What is required:
Transcribe the data below verbatim from the line with "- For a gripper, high" to the line with "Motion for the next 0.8". Include both of those lines.

[Data records]
----

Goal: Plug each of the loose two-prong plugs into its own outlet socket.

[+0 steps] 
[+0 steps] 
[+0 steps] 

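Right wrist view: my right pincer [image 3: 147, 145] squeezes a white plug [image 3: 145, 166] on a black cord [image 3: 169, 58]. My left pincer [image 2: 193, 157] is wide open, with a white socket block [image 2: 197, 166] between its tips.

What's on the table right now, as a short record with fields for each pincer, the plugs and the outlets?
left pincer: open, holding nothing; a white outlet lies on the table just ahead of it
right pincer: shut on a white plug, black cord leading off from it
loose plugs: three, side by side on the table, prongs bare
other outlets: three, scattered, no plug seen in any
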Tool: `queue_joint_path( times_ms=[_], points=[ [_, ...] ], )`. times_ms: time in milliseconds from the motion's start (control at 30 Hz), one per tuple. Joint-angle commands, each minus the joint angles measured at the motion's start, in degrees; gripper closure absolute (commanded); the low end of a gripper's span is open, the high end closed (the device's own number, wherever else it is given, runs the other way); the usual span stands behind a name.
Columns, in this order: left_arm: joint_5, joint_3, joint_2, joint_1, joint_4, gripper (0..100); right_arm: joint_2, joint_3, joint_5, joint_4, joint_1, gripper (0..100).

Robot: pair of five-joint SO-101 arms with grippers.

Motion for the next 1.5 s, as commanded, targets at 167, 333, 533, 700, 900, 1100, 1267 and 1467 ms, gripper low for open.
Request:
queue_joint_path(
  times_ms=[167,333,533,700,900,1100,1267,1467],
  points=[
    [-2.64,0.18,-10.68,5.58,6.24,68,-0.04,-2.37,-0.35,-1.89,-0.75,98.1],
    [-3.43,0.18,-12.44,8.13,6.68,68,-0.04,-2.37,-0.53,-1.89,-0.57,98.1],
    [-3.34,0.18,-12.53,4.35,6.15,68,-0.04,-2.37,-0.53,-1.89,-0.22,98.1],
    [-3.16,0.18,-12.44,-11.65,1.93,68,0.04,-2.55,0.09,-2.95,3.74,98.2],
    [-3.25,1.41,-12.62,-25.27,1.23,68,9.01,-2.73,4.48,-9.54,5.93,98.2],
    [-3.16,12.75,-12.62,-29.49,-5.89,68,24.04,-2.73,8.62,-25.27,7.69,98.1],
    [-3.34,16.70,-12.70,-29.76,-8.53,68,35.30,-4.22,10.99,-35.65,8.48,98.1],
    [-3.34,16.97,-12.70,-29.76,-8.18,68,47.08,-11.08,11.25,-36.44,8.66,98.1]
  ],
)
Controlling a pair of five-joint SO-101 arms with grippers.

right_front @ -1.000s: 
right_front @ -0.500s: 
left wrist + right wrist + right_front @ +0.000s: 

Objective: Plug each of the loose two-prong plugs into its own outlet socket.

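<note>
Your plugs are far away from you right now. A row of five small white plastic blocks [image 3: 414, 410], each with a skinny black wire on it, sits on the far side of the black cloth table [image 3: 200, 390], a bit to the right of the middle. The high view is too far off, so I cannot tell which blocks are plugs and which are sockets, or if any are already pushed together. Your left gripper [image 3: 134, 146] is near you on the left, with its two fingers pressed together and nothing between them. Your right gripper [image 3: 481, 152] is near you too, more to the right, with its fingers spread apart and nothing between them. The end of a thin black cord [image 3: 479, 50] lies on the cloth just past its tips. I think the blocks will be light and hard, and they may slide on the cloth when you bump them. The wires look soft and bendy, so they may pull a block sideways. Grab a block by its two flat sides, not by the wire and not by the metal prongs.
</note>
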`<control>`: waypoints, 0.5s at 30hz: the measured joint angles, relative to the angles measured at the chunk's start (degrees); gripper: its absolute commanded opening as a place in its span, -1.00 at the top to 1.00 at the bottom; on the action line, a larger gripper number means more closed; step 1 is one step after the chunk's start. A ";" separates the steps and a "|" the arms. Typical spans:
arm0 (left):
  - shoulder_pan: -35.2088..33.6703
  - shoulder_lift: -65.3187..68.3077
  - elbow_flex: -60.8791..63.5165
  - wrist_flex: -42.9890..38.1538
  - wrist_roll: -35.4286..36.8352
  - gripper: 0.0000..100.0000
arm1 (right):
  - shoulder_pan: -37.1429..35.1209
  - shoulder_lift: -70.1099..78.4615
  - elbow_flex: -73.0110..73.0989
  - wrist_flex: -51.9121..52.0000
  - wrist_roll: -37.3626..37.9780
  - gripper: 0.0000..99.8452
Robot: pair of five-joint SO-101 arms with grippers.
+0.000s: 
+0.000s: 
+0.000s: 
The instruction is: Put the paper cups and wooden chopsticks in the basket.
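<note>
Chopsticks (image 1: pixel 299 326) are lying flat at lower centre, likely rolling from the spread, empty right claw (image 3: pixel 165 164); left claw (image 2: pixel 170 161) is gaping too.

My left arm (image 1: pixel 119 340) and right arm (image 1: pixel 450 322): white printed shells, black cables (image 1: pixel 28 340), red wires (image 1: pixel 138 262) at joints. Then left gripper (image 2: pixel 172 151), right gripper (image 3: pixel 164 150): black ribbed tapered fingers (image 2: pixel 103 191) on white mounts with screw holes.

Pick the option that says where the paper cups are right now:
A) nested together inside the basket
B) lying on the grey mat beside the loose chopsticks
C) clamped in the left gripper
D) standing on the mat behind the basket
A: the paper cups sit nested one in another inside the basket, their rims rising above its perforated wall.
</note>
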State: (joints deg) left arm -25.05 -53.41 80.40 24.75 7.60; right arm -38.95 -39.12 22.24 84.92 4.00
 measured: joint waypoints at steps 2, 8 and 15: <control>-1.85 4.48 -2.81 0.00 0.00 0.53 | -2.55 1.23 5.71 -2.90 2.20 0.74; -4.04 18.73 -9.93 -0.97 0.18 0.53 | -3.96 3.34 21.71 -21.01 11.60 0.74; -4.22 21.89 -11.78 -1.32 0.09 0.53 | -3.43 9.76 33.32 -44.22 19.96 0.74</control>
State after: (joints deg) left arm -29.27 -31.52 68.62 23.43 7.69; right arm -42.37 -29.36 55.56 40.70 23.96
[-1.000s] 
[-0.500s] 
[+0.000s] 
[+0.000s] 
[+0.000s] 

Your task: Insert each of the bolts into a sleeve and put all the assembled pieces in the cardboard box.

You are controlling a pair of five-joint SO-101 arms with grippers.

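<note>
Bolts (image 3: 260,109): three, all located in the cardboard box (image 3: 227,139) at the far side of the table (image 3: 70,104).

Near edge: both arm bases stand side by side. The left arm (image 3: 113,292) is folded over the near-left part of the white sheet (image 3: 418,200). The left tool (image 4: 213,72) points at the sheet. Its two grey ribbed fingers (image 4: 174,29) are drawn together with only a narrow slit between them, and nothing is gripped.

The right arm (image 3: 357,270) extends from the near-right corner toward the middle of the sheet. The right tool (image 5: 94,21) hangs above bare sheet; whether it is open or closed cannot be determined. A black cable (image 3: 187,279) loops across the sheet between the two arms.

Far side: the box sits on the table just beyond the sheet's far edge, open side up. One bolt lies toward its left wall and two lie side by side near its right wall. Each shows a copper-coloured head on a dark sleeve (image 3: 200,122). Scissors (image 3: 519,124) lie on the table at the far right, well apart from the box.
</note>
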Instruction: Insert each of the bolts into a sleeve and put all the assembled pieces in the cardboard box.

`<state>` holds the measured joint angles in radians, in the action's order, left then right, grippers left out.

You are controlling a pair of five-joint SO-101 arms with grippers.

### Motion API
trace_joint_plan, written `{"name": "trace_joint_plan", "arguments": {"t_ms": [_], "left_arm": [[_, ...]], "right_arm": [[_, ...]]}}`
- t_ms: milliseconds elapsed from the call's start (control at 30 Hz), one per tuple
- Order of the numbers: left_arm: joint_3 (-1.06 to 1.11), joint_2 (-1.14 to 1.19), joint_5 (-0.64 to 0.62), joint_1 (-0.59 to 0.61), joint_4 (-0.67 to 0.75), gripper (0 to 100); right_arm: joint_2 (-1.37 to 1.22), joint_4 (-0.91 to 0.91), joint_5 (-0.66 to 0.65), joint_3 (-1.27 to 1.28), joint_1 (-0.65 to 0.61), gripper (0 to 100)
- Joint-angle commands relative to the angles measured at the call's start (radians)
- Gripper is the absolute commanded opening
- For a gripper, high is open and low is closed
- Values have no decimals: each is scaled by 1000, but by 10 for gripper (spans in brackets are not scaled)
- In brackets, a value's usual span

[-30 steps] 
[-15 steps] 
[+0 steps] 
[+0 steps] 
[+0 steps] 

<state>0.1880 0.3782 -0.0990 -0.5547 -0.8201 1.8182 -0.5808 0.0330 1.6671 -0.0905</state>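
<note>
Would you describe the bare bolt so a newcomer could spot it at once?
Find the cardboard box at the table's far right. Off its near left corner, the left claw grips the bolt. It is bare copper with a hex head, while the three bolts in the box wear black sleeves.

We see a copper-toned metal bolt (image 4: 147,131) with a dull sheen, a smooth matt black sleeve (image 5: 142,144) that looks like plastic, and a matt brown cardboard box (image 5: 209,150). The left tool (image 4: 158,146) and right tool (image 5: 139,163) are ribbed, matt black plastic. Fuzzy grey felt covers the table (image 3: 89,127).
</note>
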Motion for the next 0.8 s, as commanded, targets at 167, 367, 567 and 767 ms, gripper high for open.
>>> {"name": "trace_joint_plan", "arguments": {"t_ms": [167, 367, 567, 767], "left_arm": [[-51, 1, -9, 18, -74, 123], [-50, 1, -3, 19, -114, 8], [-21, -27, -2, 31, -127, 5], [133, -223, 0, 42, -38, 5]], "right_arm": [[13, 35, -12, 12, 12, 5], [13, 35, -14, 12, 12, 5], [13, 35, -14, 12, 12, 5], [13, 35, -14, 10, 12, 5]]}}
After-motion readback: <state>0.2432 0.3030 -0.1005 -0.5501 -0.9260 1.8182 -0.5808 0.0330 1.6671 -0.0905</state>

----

Response box:
- For a gripper, high is open and low is closed
- Values have no decimals: each is scaled by 1000, but by 10 for gripper (spans in brackets are not scaled)
- In brackets, a value's usual span

[-30 steps] 
[-15 steps] 
[+0 steps] 
[+0 steps] 
[+0 steps] 

<state>0.1880 0.3782 -0.0990 -0.5547 -0.8201 1.8182 -0.5808 0.0330 1.6671 -0.0905</state>
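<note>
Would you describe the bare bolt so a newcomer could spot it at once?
Find the cardboard box at the table's far right. Off its near left corner, the left claw grips the bolt. It is bare copper with a hex head, while the three bolts in the box wear black sleeves.

We see a copper-toned metal bolt (image 4: 147,131) with a dull sheen, a smooth matt black sleeve (image 5: 142,144) that looks like plastic, and a matt brown cardboard box (image 5: 209,150). The left tool (image 4: 158,146) and right tool (image 5: 139,163) are ribbed, matt black plastic. Fuzzy grey felt covers the table (image 3: 89,127).
</note>
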Motion for the next 0.8 s, as commanded, targets at 167, 367, 567 and 767 ms, gripper high for open.

The exercise has been answered in full.